Skopiowaliśmy na kartę pergaminu stalowy arkusz, który mieliśmy oddać Sylwii Arcenza, a który przedstawiał z jednej strony rysunek świętego drzewa i symbol starożytnych elfów - Igg Drasil – a z drugiej posiadał inskrypcje w jakimś pradawnym języku. Jeszcze tego samego dnia razem z Mualha’arem złożyliśmy Sylwii wizytę i wręczyliśmy jej oryginał. Przy okazji, jako że zastaliśmy ją w kąpieli, mogliśmy podziwiać jej piękne ciało oraz olbrzymi tatuaż na plecach wyobrażający drzewo bliźniaczo podobne do tego z arkusza.

Omawiając, gdzie w dalszej kolejności powinniśmy skierować swoje kroki, pojawiły się dwie opcje – zanieść księgę do Hronikusa, albo do kapłanów Asteriusza w Ostrogarze. Ostatecznie zobowiązania, jakie podjęliśmy wobec Hronikusa zwyciężyły i już następnego dnia płynęliśmy do Get-war-garu na pokładzie fregaty Morska Bryza [100sz x 4 = 400sz]. Kapitan był człowiekiem rozsądnym i w zamian za dodatkową opłatę [100sz] zgodził się nie zadawać pytań odnośnie przewożonego przez nas przedmiotu oraz trzymać załogę z dala od naszej kajuty.

Statek płynął szybko, załoga mądrze wykorzystywała prądy morskie.
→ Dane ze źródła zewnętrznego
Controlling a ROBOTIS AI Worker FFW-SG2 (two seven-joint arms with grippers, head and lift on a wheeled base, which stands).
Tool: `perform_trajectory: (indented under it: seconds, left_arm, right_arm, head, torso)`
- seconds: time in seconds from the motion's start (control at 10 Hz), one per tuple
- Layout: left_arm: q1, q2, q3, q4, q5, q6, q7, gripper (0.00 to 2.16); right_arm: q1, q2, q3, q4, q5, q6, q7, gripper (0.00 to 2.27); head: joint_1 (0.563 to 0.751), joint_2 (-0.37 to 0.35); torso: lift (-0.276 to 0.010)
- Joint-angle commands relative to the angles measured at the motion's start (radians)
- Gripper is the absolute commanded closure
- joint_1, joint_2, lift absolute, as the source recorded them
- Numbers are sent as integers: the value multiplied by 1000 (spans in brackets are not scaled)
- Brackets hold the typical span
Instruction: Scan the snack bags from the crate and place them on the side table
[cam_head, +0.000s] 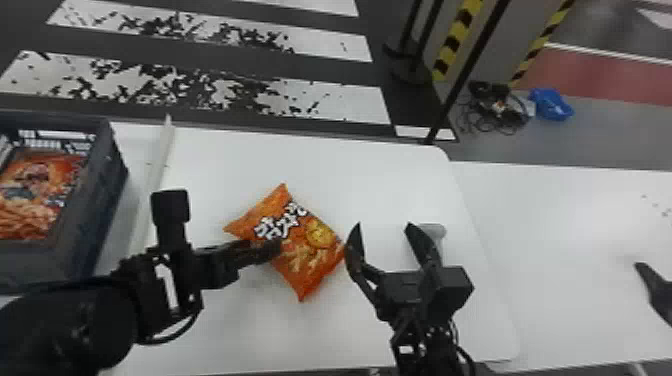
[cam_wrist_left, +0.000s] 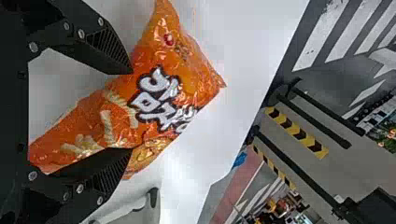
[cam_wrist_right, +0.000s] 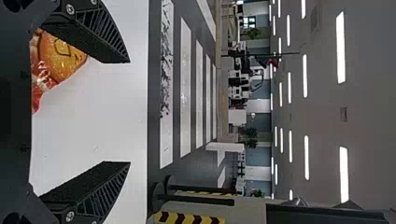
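One snack bag (cam_head: 305, 232) is being noted in the head view, lying on the white table (cam_head: 350, 160); its lower right edge is being approached closely by no tool but the right gripper (cam_head: 383, 225), which is being presented wide and empty. The left gripper (cam_head: 275, 246) is being seen above the bag's middle. A collision is being risked if both tools are being brought inward together. More bags (cam_head: 30, 195) are being contained in the crate (cam_head: 100, 200). A second white table (cam_head: 575, 225) is being observed alongside, with cables (cam_head: 495, 107) and a blue item (cam_head: 550, 104) being noted on the floor.

In the left wrist view, the left gripper's fingers are being found well apart, the bag lying across their gap. Slippage is being anticipated if only loose film is being pinched; a scan is possibly being hindered by a covered or downturned code.

In the right wrist view, the bag's edge is being partly hidden by one finger; painted floor stripes (cam_wrist_right: 185, 93) and ceiling lights (cam_wrist_right: 306, 74) are being recorded beyond.
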Motion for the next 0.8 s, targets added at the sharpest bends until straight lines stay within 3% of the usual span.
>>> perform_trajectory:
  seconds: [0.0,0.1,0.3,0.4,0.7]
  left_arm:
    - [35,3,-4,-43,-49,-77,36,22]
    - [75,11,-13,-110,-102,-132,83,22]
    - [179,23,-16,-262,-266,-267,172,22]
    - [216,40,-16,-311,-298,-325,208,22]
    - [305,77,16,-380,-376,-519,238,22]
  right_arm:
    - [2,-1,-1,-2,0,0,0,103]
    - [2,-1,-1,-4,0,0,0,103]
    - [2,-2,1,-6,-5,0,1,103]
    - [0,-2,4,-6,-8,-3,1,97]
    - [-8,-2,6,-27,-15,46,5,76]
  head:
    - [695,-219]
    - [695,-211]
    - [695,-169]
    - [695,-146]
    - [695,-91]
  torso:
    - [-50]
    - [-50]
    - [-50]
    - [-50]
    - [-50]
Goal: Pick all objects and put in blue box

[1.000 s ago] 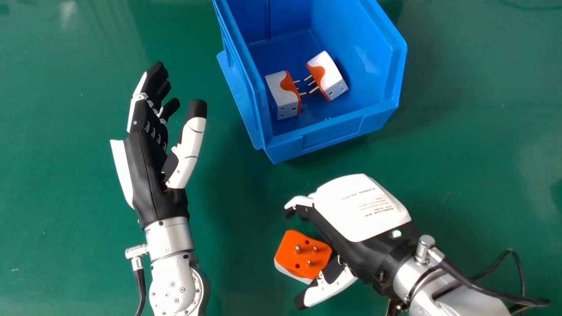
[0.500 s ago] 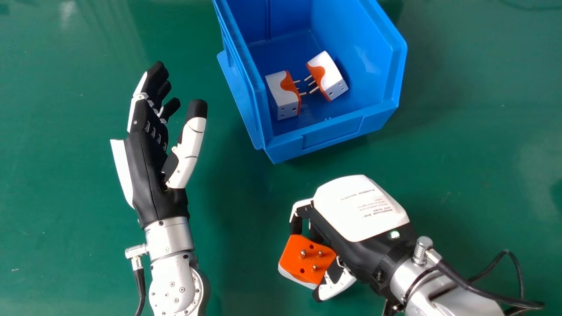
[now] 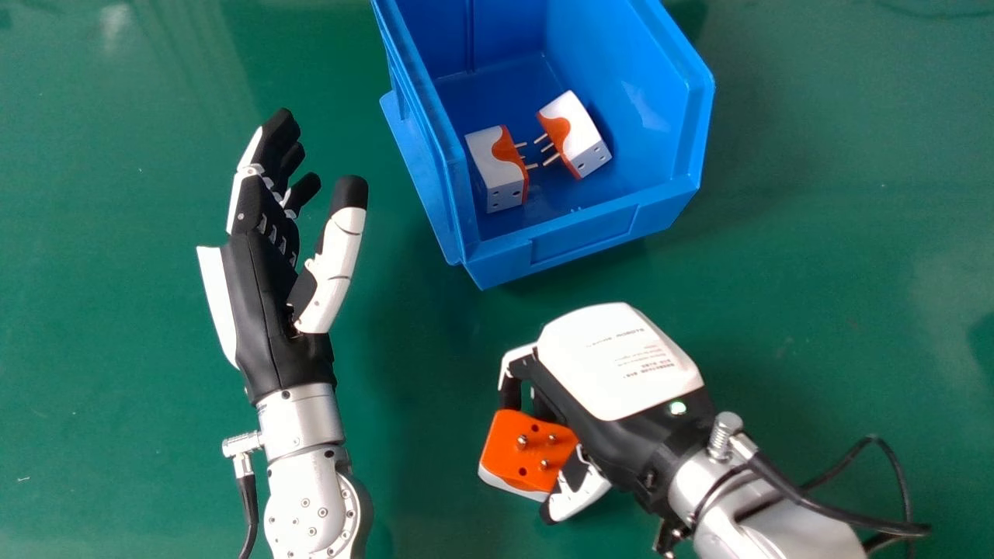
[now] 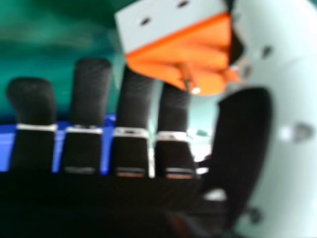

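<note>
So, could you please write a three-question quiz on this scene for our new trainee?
1. True or false: in the blue box, one white and orange adapter lies beside another adapter.
2. Their pins point: a) straight up; b) toward each other; c) away from each other.
3. Short answer: which hand holds the third adapter?

Key: 1 true; 2 b; 3 the right hand.
</note>
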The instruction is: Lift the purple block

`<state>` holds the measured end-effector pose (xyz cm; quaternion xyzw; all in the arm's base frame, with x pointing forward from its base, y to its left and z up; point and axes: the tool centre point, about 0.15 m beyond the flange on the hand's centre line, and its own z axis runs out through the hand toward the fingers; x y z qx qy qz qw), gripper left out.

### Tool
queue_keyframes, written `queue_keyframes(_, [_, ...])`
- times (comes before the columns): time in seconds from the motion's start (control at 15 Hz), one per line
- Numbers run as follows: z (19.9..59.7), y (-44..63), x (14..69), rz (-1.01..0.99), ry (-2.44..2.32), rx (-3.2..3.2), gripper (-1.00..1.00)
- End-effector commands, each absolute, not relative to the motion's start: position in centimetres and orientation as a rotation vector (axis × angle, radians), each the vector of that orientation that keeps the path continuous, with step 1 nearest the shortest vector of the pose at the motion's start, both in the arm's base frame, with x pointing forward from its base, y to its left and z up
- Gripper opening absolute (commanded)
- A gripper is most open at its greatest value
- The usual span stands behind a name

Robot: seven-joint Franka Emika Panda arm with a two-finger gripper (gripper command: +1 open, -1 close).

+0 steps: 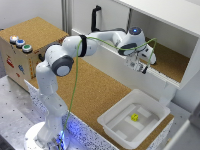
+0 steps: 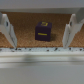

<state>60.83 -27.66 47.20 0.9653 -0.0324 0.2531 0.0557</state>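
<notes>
The purple block [image 2: 43, 31] is a small dark cube with a yellow mark on top, resting on the cork surface in the wrist view. My gripper [image 2: 40, 31] is open, with one white finger [image 2: 6, 30] on each side of the block and a wide gap to both. Neither finger touches the block. In the exterior view the gripper [image 1: 141, 66] hangs at the front lip of the white shelf [image 1: 165, 77] on the exterior view's right, and the block is hidden there.
A white bin [image 1: 112, 120] holding a small yellow object [image 1: 134, 117] stands below the shelf. A wooden box with coloured buttons [image 1: 20, 45] stands on the exterior view's left. The shelf's white roof [image 1: 165, 15] hangs over the gripper. A white shelf edge [image 2: 42, 57] crosses the wrist view.
</notes>
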Motion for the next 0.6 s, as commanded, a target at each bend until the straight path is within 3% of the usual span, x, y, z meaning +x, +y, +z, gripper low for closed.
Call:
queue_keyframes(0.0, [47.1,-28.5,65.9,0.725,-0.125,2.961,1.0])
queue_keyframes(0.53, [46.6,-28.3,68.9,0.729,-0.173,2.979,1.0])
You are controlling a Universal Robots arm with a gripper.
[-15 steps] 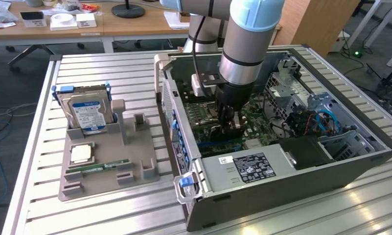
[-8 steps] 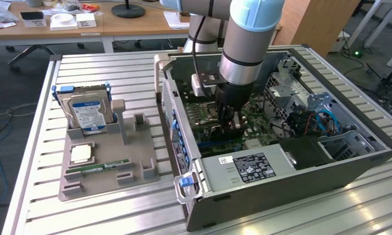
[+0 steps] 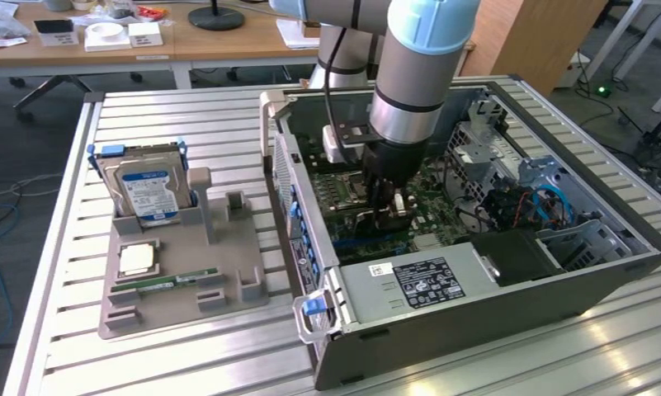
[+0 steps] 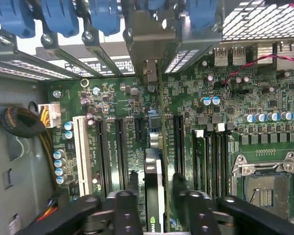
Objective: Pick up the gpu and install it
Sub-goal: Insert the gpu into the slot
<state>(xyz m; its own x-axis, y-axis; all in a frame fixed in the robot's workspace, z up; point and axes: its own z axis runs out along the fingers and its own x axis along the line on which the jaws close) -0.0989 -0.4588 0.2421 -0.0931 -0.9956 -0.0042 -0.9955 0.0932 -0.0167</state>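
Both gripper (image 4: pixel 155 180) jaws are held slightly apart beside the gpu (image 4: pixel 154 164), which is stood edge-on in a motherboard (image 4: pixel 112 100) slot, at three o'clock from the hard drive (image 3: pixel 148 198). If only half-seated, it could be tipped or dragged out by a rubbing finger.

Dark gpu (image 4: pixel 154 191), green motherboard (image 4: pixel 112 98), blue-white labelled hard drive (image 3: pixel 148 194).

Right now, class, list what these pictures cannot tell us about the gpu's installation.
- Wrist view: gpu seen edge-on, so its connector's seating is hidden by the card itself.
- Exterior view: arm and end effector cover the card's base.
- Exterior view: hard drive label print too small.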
W ciągu całej podróży spaliśmy tylko 2 razy, w obu przypadkach po kilka dni. Nie zauważyliśmy, aby coś dziwnego działo się z naszą szkatułką – wyglądało na to, że przez cały czas pozostawała w tym samym miejscu, nie wykazując żadnej aktywności. Do Get-war-garu dotarliśmy po 9 dniach na morzu i od razu udaliśmy się do Hronikusa.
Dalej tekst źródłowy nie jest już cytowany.